Drug hunters have traditionally designed treatments that target a protein’s active site, the small region where chemical reactions occur or targets are bound. The downside of these drugs, also known as orthosteric drugs, is that active sites of many proteins look very similar and so drugs tend to bind and inhibit many different proteins at once, leading to potential side effects. In comparison, the specificity of allosteric sites means that allosteric drugs are some of the most effective types of medication currently available. Many allosteric drugs, which treat various conditions ranging from cancer to AIDS to hormone disorders, have been discovered by accident.
The authors of the study addressed this challenge by developing a technique called double deep PCA (ddPCA), which they describe as a ‘brute force experiment’. “We purposefully break things in thousands of different ways to build a complete picture of how something works,” explains ICREA Research Professor Ben Lehner, Coordinator of the Systems Biology program at the CRG and author of the study. “It’s like suspecting a faulty spark plug, but instead of only checking that, the mechanic dismantles the entire car and checks it piece by piece. By testing ten thousand things in one go we identify all the pieces that really matter.”
The method works by changing the amino acids that make up a protein, resulting in thousands of different versions of the protein with just one or two differences in the sequence. The effects of the mutations are then tested all at the same time in living cells in the laboratory.

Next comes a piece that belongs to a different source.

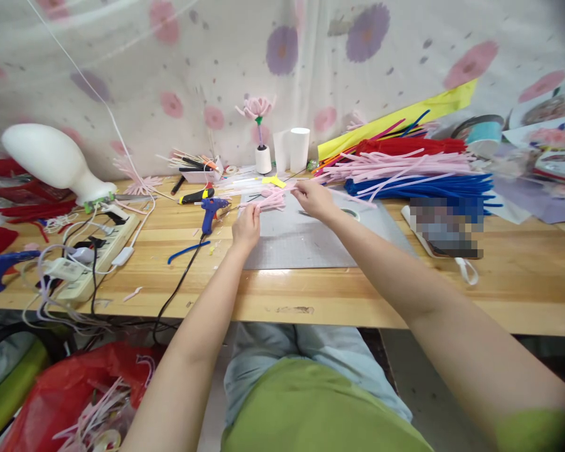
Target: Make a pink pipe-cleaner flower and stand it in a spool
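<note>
My left hand (247, 227) is closed around a small bunch of pink pipe cleaners (270, 201) whose ends point to the right. Just right of the bunch, my right hand (313, 199) pinches what looks like a thin pink pipe cleaner; its fingertips partly hide it. Both hands are above a grey cutting mat (292, 251). Behind them lies a bright yellow piece (274, 182). A roll of tape (351, 215) shows partly from behind my right forearm. To the left of my left hand, a blue glue gun (211, 215) rests on the table.
Piles of pink (395, 164) and blue pipe cleaners (428, 191) lie at the right, behind a phone (440, 232). A finished pink flower (258, 110) stands in a white holder at the back. Left are a power strip (101, 257), cables and a white foam head (51, 157).
</note>
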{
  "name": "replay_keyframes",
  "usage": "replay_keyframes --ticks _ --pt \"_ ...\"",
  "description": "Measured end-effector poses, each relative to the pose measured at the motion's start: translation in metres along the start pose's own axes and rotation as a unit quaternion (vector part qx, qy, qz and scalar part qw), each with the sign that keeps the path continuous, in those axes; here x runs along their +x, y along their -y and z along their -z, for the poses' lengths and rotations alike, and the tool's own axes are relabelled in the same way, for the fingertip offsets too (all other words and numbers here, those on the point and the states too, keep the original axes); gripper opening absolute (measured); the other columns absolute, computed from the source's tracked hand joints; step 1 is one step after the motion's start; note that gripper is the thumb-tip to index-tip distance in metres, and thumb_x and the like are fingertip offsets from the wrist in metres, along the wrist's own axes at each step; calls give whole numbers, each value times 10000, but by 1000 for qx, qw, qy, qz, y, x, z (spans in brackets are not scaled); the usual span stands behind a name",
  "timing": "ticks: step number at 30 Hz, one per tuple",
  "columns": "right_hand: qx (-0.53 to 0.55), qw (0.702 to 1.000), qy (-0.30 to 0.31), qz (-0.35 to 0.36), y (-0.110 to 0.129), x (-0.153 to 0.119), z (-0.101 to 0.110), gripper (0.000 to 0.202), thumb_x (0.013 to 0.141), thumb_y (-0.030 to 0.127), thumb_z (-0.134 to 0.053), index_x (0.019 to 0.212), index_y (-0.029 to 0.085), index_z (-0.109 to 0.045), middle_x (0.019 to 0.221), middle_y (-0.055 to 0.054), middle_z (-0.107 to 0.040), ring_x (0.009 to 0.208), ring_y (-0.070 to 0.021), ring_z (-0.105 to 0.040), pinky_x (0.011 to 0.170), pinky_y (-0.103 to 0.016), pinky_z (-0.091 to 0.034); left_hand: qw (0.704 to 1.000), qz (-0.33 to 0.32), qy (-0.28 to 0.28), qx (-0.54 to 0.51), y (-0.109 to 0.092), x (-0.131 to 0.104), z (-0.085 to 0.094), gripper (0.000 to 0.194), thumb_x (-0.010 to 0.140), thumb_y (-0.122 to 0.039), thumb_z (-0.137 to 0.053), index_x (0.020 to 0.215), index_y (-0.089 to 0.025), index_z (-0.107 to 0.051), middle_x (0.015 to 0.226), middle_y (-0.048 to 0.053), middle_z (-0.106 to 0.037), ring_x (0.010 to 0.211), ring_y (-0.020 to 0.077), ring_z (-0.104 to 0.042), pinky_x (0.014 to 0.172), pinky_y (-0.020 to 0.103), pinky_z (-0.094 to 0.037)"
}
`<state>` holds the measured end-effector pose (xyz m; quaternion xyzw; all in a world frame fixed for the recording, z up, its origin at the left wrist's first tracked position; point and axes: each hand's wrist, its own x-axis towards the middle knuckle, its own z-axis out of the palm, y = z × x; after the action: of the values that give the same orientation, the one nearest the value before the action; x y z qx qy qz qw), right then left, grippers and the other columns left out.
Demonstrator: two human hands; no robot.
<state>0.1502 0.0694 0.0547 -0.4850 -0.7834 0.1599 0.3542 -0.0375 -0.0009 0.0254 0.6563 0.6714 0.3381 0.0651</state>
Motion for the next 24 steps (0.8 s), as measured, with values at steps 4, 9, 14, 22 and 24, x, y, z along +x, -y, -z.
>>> replay_keyframes --ticks 4,9,14,22,24 --pt "410 898 24 -157 6 7 -8 142 756 327 -507 721 189 -508 516 54 -358 444 -68 -281 462 -210 -236 969 72 61 -227 -12 2 -19 223 877 -254 -373 790 -171 -560 737 32 -580 723 149 -579 680 256 -424" --pt "635 736 87 -219 23 5 -5 109 675 242 -567 717 182 -486 485 82 -334 402 -40 -218 386 -183 -160 819 206 201 -497 -35 -1 -33 192 870 -231 -402 750 -134 -516 743 33 -585 624 112 -607 624 258 -471" --pt "666 708 87 -219 28 2 -9 140 641 227 -593 712 168 -489 508 72 -392 404 -31 -250 359 -176 -112 769 234 242 -543 -46 -6 -27 184 891 -237 -352 865 -137 -505 752 52 -614 606 129 -620 595 281 -490" --pt "572 790 121 -185 26 -13 -15 192 647 281 -630 733 186 -488 646 40 -503 551 -58 -444 518 -193 -377 793 244 205 -519 -48 -6 -30 222 881 -316 -388 743 -160 -464 476 -79 -301 319 17 -216 342 140 -145" --pt "495 847 107 -164 14 -24 5 238 648 282 -645 826 198 -511 773 21 -551 702 -80 -513 669 -229 -425 787 251 179 -535 -42 -6 -28 231 886 -325 -367 753 -161 -460 491 -83 -250 330 22 -192 343 145 -116"
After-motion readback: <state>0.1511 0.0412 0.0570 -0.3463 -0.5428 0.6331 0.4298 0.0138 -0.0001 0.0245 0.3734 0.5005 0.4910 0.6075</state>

“Each cell is a tiny factory making a different version of the protein. In a single test tube we have millions of different factories and so we can very rapidly test how well all the different versions of a protein work,” adds Dr. Lehner. The data collected from the experiments is fed into neural networks, algorithms that analyze data by mimicking the way the human brain operates, which result in comprehensive maps that pinpoint the location of allosteric sites on the surfaces of proteins.
One of the great advantages of the method is that it is an affordable technique accessible to any research lab around the world. “It massively simplifies the process needed to find allosteric sites, with the technique working at a level of accuracy better than several different more expensive and time-consuming lab methods,” says Júlia Domingo, co-first author of the study. “Our hope is that other scientists use the technique to rapidly and comprehensively map the allosteric sites of human proteins one by one.”
One of the longer-term benefits of the technique is its potential to study the function and evolution of proteins. The authors of the study believe that, if scaled up, the method could one day result in advances that can precisely predict the properties of proteins from their amino acid sequences. If successful, the authors argue this would usher in a new era of predictive molecular biology, allowing much faster development of new medicine and clean, biology-based industry.
“While some tools can predict a protein’s structure by reading its sequence, our method goes one step further by telling us how a protein works. This is part of a bigger vision to make biology as engineerable as aeroplanes, bridges or computers. We have faced the same challenges for over 70 years, but it turns out they are more tractable than we previously thought. If we succeed it will open a new field with unprecedented possibilities,” concludes Dr. Lehner.